__Task description__
Whenever the word "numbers" appears in a line of the data below, copy that line.

__Source material__
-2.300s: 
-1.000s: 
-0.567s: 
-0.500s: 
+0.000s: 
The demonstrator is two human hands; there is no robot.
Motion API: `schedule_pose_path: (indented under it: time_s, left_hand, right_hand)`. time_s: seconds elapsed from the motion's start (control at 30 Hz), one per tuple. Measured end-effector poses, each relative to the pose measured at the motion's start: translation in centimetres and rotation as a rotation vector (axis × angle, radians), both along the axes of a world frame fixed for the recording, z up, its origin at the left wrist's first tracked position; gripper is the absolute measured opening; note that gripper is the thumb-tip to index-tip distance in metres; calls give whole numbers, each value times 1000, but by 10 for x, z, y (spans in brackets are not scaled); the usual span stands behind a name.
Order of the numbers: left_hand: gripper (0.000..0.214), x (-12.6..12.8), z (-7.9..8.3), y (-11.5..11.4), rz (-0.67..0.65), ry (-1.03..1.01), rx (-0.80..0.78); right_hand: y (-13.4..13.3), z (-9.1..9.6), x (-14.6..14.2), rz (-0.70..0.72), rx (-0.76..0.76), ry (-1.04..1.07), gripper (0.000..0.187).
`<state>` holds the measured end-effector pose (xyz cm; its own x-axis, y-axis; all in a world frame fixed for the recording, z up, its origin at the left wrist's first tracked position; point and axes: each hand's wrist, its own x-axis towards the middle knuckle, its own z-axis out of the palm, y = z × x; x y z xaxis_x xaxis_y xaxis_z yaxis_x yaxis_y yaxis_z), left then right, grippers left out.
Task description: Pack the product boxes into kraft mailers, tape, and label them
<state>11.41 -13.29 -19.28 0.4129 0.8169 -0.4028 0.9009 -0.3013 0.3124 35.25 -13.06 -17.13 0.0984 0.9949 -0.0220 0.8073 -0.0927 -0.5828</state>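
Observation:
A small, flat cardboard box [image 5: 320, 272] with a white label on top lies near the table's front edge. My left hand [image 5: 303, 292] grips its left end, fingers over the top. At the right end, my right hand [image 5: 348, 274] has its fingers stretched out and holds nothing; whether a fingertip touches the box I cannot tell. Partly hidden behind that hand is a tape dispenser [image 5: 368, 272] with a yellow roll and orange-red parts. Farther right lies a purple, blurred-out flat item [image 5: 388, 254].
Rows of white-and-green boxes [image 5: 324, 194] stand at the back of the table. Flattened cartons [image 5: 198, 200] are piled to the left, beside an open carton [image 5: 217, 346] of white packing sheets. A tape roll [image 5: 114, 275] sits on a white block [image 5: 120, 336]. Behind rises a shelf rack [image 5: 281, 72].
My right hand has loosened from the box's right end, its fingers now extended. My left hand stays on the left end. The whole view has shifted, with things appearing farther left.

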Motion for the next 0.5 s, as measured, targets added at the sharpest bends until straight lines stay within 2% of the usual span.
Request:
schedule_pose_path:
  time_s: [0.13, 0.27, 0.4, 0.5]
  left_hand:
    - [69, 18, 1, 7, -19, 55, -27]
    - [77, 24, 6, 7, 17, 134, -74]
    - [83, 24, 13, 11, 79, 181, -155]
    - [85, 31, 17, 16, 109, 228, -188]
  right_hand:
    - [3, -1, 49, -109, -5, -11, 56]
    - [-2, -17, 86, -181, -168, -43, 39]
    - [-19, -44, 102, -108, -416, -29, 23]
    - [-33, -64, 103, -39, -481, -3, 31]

__Reply to the task__
Motion API: `schedule_pose_path: (indented under it: time_s, left_hand, right_hand)`. time_s: seconds elapsed from the motion's start (control at 30 Hz), one per tuple. Measured end-effector poses, each relative to the pose measured at the motion's start: translation in centimetres and rotation as a rotation vector (axis × angle, radians), both along the axes of a world frame fixed for the recording, z up, its origin at the left wrist's first tracked position; gripper is the absolute measured opening; note that gripper is the thumb-tip to index-tip distance in metres; calls give whole numbers, each value times 1000, but by 10 for x, z, y (spans in brackets are not scaled); the usual span stands behind a name.
Order of the numbers: left_hand: gripper (0.000..0.214), x (-12.6..12.8), z (-7.9..8.3), y (-11.5..11.4), rz (-0.67..0.65), ry (-1.03..1.01), rx (-0.80..0.78); right_hand: y (-13.4..13.3), z (-9.1..9.6), x (-14.6..14.2), rz (-0.70..0.72), rx (-0.76..0.76), ry (-1.04..1.07), gripper (0.000..0.187).

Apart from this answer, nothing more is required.